Going through the entries below, copy out each line that contains "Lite".

----- Entries provided -----

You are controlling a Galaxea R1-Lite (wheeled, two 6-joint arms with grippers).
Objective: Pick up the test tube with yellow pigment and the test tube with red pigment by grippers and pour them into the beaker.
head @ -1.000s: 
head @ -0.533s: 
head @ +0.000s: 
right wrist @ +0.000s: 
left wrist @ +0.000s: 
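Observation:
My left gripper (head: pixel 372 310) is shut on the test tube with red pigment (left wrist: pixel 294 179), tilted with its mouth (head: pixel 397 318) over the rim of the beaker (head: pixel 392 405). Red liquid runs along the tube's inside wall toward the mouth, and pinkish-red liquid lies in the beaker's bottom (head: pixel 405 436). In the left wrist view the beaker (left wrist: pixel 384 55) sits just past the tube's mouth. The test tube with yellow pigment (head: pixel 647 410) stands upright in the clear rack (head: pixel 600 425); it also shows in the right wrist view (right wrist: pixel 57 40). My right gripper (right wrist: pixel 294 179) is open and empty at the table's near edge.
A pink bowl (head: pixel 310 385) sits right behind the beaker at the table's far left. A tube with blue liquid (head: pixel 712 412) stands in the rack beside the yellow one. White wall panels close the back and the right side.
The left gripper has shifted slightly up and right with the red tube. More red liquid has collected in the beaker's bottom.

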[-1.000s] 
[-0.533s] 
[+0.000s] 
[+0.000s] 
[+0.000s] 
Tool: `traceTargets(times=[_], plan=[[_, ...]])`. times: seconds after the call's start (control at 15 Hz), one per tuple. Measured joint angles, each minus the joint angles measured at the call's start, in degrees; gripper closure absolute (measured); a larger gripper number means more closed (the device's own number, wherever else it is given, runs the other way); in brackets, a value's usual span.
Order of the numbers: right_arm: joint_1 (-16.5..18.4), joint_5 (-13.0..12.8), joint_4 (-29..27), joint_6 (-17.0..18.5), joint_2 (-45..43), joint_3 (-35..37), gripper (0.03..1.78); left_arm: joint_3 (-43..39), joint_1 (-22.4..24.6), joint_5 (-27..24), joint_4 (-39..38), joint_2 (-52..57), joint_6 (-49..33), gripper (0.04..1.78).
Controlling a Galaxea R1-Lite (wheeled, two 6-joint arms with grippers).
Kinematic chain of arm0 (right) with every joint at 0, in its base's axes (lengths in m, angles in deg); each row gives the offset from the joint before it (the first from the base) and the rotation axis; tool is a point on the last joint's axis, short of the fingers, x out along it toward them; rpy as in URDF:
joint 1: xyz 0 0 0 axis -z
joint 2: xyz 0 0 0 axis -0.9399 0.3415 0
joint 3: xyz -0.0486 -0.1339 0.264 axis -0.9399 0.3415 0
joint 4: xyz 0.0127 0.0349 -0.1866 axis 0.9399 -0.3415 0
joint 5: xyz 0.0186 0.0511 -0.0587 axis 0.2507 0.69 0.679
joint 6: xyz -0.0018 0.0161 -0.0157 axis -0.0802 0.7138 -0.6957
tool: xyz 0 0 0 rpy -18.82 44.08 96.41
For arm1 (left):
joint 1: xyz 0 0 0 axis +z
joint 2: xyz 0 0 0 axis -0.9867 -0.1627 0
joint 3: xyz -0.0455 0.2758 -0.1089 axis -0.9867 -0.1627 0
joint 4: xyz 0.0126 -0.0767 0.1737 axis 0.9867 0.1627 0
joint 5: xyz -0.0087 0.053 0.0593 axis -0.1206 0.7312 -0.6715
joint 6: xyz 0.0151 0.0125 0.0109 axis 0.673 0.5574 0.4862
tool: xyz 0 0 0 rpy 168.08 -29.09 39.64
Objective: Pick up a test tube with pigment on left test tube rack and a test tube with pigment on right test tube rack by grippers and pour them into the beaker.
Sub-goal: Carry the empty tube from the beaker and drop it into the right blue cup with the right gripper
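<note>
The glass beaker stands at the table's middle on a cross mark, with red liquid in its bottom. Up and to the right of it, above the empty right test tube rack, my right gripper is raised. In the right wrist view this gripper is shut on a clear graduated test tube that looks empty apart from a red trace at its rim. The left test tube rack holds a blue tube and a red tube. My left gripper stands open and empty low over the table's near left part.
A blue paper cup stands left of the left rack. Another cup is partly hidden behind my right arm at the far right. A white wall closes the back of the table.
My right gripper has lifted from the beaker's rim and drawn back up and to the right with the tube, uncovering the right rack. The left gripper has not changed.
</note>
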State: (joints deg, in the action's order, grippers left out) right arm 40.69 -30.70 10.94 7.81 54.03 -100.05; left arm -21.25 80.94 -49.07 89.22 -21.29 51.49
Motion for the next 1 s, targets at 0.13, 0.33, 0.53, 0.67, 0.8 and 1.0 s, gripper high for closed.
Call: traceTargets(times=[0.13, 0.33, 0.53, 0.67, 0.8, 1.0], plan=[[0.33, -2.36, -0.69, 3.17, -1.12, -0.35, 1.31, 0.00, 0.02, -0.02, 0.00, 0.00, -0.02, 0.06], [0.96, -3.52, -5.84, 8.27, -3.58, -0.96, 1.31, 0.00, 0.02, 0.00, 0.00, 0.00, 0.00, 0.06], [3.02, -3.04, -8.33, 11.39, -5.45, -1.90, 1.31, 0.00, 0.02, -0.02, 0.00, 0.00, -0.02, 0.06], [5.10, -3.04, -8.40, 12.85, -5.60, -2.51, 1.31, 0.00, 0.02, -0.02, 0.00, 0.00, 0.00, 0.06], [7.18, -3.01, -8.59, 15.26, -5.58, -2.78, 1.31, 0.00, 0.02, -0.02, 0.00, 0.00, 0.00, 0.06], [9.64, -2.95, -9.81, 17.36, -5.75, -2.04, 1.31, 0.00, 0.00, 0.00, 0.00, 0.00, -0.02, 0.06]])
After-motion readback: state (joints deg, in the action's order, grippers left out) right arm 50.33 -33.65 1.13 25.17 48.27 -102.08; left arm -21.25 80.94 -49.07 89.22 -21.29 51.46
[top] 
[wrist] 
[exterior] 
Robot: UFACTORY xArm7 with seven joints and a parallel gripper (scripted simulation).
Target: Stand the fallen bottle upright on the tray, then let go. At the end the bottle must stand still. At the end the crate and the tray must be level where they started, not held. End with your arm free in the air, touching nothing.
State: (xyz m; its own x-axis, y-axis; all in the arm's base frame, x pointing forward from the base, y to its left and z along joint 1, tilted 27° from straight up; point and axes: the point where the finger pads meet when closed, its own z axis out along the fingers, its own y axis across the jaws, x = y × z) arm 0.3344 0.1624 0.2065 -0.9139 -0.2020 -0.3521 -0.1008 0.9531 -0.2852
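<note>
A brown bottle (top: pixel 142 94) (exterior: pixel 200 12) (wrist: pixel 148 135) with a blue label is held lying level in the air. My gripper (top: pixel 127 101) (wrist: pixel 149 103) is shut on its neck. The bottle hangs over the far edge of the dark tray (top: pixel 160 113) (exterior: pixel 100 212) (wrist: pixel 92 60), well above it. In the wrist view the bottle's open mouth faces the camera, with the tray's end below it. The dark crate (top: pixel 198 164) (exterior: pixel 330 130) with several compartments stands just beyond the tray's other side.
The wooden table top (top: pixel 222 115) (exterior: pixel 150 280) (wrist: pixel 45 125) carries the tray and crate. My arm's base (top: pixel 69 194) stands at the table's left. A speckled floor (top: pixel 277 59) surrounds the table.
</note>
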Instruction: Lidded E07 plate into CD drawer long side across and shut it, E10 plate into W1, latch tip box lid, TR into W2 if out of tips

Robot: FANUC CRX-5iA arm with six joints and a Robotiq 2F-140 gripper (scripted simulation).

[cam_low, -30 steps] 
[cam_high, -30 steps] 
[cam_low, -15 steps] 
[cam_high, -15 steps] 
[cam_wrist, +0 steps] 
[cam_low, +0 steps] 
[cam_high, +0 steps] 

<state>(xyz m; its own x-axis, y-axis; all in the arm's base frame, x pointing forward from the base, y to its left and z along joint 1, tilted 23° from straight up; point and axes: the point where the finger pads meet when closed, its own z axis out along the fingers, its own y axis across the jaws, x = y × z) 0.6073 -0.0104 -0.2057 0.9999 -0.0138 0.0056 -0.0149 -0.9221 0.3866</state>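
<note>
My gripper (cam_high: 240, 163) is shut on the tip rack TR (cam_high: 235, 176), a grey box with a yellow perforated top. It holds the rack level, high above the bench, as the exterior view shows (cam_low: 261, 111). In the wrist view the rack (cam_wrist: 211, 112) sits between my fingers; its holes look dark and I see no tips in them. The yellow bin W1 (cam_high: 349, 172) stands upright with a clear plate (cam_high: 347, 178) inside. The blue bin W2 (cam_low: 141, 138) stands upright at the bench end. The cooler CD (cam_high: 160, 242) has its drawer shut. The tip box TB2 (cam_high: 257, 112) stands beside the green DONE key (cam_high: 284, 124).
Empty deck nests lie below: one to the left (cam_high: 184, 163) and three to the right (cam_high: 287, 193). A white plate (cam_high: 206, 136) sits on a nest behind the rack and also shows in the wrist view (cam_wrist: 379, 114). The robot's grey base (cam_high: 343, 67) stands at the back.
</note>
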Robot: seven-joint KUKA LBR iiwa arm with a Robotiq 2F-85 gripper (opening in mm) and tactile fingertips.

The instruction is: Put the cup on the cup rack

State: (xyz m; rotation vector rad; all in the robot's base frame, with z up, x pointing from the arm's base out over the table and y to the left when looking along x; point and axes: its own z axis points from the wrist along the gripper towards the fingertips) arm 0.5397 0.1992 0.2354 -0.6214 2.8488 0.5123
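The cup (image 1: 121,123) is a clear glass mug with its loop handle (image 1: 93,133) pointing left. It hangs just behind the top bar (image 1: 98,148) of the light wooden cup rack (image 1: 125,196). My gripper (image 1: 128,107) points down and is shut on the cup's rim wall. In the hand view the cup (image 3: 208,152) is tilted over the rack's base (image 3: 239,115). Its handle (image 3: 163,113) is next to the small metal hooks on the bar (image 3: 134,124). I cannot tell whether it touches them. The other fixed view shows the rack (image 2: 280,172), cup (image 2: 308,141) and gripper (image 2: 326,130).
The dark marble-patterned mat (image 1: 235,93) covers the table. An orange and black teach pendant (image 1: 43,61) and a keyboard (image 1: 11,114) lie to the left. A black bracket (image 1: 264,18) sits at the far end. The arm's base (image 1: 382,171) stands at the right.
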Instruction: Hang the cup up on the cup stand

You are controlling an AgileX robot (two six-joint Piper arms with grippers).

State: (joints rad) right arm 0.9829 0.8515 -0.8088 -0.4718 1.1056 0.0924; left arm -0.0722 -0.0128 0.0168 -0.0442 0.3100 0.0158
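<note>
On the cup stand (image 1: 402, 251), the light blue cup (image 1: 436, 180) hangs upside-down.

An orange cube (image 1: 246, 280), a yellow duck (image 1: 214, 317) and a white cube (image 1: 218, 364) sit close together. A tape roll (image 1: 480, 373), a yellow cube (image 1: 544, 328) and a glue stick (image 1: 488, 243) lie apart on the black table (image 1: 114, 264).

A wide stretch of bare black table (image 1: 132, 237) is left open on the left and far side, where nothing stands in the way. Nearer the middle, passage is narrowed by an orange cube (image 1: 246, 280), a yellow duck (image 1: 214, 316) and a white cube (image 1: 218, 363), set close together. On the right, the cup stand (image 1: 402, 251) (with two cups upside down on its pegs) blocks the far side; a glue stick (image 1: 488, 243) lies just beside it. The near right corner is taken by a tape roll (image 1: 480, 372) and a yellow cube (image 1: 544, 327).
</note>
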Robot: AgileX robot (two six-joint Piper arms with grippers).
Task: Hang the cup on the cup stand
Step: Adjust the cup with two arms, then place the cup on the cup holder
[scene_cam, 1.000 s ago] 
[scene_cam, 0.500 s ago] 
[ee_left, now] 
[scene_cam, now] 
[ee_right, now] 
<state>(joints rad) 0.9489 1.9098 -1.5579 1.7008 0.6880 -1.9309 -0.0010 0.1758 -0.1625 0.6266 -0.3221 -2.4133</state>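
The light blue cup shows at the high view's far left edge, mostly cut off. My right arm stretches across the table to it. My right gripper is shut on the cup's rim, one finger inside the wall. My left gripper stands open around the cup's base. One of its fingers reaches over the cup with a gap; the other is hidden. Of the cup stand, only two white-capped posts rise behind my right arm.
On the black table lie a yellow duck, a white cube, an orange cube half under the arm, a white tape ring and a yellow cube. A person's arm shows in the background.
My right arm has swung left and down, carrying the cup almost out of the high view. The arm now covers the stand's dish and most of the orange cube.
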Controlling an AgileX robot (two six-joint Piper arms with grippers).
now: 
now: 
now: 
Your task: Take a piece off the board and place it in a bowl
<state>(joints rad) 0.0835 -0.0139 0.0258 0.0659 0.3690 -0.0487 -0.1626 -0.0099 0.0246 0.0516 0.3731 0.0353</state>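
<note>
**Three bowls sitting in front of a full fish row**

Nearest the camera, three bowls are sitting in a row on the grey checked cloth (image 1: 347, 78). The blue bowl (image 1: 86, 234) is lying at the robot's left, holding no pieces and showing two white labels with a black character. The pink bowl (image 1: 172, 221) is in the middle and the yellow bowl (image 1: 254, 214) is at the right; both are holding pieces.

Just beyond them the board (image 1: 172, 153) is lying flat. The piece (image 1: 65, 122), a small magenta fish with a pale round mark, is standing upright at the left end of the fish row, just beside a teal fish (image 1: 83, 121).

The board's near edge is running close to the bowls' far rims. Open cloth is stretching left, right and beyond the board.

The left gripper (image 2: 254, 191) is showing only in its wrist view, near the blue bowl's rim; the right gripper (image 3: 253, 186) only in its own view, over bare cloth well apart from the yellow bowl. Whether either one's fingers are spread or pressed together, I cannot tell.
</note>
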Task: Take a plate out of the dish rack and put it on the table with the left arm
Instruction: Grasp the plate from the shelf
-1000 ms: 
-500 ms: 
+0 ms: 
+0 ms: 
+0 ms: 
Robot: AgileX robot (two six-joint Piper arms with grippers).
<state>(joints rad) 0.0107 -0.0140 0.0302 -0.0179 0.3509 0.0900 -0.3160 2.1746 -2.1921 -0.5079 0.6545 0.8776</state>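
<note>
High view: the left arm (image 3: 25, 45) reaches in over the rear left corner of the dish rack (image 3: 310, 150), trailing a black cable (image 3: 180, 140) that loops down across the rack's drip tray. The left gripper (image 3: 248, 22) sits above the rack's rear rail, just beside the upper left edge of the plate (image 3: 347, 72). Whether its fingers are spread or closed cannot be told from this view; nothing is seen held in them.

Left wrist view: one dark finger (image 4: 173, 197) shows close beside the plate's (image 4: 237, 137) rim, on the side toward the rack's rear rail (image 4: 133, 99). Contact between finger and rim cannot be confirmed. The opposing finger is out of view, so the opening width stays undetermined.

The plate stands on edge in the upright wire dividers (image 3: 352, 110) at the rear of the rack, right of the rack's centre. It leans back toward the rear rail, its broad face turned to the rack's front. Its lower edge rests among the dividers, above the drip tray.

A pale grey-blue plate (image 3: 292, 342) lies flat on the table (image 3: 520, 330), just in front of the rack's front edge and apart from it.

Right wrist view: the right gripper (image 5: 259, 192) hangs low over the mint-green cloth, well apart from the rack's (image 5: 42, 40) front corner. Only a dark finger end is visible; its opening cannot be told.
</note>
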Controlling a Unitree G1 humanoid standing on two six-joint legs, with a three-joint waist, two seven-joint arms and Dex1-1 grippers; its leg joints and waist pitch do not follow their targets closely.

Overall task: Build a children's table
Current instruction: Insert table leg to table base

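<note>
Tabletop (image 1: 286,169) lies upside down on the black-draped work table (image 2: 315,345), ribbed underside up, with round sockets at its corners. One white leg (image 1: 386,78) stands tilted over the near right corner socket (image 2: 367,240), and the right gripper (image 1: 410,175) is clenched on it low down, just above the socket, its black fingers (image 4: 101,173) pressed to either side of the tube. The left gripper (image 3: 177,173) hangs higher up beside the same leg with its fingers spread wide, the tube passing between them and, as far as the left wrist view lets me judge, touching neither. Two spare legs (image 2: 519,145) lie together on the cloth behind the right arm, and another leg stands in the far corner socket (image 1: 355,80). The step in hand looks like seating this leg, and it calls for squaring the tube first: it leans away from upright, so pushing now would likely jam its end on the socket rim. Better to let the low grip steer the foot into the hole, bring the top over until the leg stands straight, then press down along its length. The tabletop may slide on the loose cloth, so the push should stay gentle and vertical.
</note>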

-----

**Written answer**:
You are controlling a Galaxea R1-Lite (wheeled, two 6-joint arms with grippers).
Controlling a Galaxea R1-Lite (wheeled, two 6-joint arms with grippers).

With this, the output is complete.